The last song to be chosen, "A Piece of Stars" was literally a last minute addition, pulled in as mastering for the album was completing. This was an edit of another live recording of a totally improvised performance I had done with Christian Birk, Tony Gerber, and Paul Vnuk, Jr. done at the 4th Annual City Skies Festival on April 30, 2011. The entire performance was magical, but this section contained a typical Sensitive Chaos sequence that I felt worked beautifully with the rest of the 'Seekers After Patterns' material. A quick edit and master, and the album was done and off to the plant to be pressed up. The album features incredible cover visuals by filmmaker and artist Demi Pietchell that were selected early on in the production process and inspired me throughout the making of the album.

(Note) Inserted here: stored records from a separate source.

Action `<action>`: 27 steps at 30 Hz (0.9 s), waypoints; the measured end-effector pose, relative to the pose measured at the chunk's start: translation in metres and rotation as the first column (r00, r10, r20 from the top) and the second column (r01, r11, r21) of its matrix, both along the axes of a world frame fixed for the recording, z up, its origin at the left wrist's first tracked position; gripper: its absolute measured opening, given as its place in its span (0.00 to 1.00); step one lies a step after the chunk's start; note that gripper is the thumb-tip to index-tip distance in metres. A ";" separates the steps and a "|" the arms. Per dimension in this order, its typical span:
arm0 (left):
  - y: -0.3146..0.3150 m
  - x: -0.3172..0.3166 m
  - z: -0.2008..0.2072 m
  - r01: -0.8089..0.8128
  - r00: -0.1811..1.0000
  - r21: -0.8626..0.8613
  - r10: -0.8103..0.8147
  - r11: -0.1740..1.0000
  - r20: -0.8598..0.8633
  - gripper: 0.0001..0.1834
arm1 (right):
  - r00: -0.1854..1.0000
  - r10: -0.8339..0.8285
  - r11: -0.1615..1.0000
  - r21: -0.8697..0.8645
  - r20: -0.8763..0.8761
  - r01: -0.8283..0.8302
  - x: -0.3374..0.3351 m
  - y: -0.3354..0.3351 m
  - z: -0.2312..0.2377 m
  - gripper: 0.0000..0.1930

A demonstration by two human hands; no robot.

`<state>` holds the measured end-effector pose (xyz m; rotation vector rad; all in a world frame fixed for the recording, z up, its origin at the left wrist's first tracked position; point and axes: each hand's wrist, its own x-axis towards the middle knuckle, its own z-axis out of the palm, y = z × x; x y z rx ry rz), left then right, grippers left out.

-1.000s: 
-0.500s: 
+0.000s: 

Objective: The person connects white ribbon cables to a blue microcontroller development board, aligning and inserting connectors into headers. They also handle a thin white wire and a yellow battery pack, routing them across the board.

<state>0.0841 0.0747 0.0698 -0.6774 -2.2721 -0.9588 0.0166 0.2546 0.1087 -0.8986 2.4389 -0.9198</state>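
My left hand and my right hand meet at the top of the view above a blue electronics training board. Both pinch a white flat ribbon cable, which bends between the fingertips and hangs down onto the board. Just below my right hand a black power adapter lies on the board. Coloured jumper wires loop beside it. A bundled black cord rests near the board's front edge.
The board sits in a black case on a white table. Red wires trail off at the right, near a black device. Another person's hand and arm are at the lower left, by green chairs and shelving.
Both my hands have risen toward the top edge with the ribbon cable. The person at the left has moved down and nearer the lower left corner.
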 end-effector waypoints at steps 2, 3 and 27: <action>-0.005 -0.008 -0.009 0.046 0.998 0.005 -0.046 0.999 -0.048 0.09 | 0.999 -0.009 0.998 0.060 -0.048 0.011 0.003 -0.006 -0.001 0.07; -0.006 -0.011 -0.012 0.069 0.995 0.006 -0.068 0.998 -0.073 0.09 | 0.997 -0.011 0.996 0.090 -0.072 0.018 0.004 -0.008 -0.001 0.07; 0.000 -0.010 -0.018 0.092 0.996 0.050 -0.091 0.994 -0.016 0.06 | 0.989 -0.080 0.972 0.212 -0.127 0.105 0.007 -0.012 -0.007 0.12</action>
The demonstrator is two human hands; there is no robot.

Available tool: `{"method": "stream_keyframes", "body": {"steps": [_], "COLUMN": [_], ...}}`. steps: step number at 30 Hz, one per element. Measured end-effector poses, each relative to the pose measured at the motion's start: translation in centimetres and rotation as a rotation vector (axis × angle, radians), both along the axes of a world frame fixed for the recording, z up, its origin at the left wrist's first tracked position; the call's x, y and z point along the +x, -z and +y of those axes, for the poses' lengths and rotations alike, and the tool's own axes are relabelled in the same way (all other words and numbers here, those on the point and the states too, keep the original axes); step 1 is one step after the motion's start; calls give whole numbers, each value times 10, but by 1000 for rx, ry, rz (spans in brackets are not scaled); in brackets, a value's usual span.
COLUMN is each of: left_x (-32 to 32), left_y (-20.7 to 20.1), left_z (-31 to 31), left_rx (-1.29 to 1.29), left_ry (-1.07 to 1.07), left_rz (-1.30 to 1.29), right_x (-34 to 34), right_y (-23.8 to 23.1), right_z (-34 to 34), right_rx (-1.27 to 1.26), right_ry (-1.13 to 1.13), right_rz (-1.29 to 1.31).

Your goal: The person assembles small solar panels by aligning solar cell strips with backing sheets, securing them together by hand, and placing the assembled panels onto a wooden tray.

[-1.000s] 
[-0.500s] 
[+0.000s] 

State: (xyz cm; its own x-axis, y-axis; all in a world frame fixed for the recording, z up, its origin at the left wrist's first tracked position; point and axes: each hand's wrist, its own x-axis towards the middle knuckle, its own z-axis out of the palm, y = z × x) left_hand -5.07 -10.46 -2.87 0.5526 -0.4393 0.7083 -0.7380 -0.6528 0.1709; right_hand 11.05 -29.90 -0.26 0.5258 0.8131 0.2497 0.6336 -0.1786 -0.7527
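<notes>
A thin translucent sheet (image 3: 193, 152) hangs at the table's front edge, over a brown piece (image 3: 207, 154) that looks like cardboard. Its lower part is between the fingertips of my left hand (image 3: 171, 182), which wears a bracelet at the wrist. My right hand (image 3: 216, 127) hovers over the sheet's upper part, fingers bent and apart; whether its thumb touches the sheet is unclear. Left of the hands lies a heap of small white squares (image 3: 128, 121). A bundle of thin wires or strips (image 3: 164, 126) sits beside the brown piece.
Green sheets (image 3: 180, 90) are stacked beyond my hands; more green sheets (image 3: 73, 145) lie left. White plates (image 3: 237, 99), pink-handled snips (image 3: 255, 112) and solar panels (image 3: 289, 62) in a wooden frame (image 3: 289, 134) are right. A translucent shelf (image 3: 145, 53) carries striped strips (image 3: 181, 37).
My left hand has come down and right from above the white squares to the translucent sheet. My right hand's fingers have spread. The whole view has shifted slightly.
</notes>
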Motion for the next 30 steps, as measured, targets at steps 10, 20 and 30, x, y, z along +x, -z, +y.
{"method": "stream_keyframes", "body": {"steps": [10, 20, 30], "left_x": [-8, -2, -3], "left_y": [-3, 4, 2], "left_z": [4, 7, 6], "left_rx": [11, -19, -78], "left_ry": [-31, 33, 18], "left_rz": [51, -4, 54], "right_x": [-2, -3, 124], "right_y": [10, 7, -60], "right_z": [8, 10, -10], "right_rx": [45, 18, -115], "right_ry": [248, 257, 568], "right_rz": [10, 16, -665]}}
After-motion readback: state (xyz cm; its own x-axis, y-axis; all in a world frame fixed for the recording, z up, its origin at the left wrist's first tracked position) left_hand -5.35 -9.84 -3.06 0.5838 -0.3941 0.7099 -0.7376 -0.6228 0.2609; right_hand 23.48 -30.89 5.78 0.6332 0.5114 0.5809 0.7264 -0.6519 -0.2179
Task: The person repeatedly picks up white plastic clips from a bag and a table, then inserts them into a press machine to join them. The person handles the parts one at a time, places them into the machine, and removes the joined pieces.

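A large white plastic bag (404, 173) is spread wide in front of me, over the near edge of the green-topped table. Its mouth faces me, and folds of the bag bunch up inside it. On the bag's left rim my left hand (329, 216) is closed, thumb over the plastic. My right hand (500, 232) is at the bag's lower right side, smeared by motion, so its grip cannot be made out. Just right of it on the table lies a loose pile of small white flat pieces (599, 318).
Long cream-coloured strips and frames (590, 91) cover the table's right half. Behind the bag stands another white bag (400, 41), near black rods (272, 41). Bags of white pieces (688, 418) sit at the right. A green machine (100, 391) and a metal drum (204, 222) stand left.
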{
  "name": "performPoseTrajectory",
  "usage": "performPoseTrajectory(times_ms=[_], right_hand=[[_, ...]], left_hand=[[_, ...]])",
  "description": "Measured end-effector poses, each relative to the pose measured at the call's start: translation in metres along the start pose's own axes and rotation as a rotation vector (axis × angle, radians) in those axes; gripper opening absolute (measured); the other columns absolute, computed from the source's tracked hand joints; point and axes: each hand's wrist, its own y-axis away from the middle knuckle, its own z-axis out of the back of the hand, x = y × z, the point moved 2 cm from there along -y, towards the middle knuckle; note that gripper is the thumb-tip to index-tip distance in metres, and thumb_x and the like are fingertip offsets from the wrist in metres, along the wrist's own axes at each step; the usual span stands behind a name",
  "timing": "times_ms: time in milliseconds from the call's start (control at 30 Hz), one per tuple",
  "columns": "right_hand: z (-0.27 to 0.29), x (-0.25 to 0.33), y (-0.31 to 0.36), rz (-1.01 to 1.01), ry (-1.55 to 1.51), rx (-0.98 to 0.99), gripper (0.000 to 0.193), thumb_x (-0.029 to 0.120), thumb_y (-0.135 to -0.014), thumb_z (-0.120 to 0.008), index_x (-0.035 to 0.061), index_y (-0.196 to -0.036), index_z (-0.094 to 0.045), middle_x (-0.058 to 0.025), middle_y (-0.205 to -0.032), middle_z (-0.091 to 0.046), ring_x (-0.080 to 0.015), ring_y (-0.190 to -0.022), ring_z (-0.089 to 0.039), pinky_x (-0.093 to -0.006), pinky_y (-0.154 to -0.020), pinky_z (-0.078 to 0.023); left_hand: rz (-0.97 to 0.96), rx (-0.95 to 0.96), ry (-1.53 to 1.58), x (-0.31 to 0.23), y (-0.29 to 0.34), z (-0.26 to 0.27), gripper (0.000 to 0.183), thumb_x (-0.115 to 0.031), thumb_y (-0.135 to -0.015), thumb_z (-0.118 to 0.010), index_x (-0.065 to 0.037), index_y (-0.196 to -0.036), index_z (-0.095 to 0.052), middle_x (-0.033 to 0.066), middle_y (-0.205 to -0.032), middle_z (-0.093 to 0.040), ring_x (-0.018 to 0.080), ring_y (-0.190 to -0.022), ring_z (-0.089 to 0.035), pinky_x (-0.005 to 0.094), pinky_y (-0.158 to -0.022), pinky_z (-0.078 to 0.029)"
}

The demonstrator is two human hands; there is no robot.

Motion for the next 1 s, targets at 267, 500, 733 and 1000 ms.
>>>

See more info on this album here: http://sensitivechaos.com/seekerafterpatte.html
Remembering Chestnuts, Icy Cold, and Bells
I've been wanting to assemble a holiday themed album since my first 'Leak' CD was released in 2006 at holiday time and "Nightshift at the Baby Mecha Nursery' seemed like it wanted to be a holiday song. But I always remembered too late in the season and always resolved to start early enough the next year. 2011 was finally that year.
The tracks on the album were selected from all the recordings I've done around holiday time over the past five years. Two shows ended up supplying the tracks for this album (there are more in the archive for future holiday CDs), one recorded on December 6, 2008 and one on December 5, 2009.